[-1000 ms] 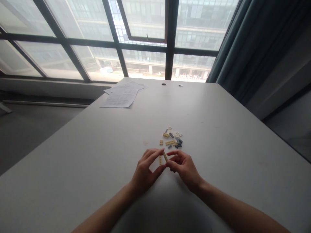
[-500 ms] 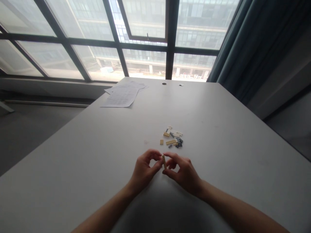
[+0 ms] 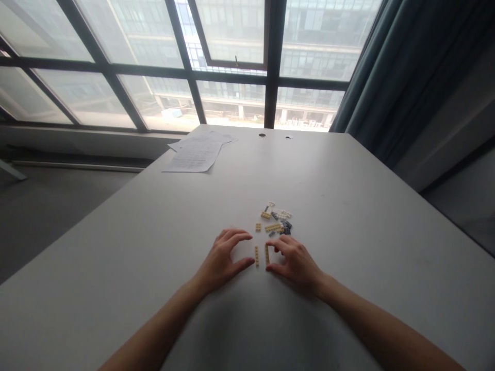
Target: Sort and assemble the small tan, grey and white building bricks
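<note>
Two narrow tan building bricks stand side by side between my hands, with a small gap between them. My right hand (image 3: pixel 296 260) pinches the right tan brick (image 3: pixel 266 256) lengthwise, fingertip at its far end and thumb at its near end. My left hand (image 3: pixel 228 255) is open, thumb and fingers apart, its thumb tip close beside the left tan brick (image 3: pixel 257 256); I cannot tell whether they touch. Just beyond the hands lies a loose pile of bricks, among them a short tan brick (image 3: pixel 258 227), a longer tan brick (image 3: pixel 273 227) and dark grey bricks (image 3: pixel 286 225).
All this lies on a wide white table (image 3: pixel 154 242). Printed sheets of paper (image 3: pixel 195 156) overlap at its far left. Two round holes, one of them a dark cable hole (image 3: pixel 262 135), sit near the far edge. A blue curtain (image 3: pixel 371 93) hangs to the right of the windows.
My hands have moved apart. The left hand has opened, and one tan brick now lies by itself on the table. My right hand has the other tan brick.
</note>
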The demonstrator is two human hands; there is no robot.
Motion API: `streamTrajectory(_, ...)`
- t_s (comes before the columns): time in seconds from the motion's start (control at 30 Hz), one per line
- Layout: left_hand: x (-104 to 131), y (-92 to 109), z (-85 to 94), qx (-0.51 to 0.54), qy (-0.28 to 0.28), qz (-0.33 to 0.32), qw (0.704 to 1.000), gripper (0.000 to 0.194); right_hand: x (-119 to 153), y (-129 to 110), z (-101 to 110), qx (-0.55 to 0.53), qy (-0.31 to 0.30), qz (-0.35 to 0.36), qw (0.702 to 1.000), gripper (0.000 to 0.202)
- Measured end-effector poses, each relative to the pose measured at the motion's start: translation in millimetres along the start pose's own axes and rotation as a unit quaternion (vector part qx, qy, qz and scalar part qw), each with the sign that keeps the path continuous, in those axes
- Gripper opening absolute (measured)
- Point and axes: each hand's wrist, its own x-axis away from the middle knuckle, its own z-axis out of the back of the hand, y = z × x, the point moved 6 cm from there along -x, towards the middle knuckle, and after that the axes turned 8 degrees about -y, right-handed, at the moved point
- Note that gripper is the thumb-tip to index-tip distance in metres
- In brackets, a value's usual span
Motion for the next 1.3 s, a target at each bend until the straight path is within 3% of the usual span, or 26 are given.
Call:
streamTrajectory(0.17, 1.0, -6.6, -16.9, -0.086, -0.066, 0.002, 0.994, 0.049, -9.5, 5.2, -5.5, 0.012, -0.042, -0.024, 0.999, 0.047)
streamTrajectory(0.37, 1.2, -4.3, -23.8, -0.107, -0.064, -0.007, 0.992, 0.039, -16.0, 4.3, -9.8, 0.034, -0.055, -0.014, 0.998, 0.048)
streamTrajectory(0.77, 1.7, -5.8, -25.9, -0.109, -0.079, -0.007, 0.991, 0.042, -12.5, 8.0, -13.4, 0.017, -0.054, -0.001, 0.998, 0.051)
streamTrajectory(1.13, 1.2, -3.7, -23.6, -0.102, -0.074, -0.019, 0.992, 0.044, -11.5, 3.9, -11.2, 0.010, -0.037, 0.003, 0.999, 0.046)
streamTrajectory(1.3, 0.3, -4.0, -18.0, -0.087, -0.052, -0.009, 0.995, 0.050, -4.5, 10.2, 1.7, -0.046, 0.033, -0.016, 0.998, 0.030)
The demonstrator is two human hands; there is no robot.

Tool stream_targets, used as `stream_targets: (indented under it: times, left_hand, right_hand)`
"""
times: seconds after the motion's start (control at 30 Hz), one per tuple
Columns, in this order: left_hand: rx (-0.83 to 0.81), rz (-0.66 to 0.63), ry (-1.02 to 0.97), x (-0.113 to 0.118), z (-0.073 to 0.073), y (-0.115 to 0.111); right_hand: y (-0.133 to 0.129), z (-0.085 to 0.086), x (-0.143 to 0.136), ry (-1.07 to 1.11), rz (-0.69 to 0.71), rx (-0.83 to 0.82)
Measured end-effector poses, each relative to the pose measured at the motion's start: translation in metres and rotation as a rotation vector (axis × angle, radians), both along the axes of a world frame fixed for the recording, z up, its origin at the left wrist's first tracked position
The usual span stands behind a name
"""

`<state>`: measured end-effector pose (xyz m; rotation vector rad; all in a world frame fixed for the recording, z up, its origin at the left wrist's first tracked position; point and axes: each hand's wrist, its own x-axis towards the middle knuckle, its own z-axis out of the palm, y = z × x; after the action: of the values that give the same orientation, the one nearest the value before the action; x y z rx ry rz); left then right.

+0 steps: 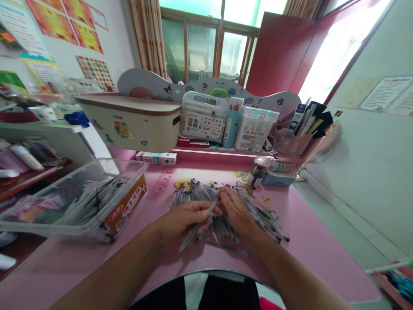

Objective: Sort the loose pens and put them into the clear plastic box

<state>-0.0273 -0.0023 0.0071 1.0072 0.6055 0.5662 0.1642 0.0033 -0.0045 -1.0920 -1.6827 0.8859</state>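
Observation:
My left hand (190, 215) is closed around a slim, clear pen (192, 237), whose lower end slants down toward the desk's front edge. My right hand (235, 209) meets it at the pen's upper end, thumb and fingers pinched together there. Below and behind both hands spreads a heap of pens (203, 189), clear-barrelled and many with black ends. More pens (263, 217) fan out to the right of my right hand. One single pen (226, 247) lies crosswise in front of the heap.
On the left stands a clear plastic bin (142, 170) holding more pens. A lidded cream box (135, 129), a marker case (204, 118) and a pen holder (290, 144) line the back shelf. A jar of pens (257, 172) sits by a blue box (279, 178) on the pink desk (309, 258).

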Motion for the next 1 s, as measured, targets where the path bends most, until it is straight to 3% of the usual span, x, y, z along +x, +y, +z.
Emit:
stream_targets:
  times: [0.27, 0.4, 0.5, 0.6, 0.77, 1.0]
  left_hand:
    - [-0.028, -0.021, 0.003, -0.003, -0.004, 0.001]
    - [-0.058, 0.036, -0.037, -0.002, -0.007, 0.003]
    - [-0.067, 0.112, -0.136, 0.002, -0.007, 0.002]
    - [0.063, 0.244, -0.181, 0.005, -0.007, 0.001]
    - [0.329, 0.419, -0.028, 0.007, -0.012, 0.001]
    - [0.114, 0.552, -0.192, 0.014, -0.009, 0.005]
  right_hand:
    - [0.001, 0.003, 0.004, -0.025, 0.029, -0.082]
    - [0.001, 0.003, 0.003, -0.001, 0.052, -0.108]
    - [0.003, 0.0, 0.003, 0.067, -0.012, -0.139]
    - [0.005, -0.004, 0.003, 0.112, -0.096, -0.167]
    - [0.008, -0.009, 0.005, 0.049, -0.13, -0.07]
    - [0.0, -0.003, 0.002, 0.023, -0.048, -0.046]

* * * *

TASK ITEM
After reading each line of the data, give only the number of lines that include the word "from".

SOLUTION TO THIS TASK
2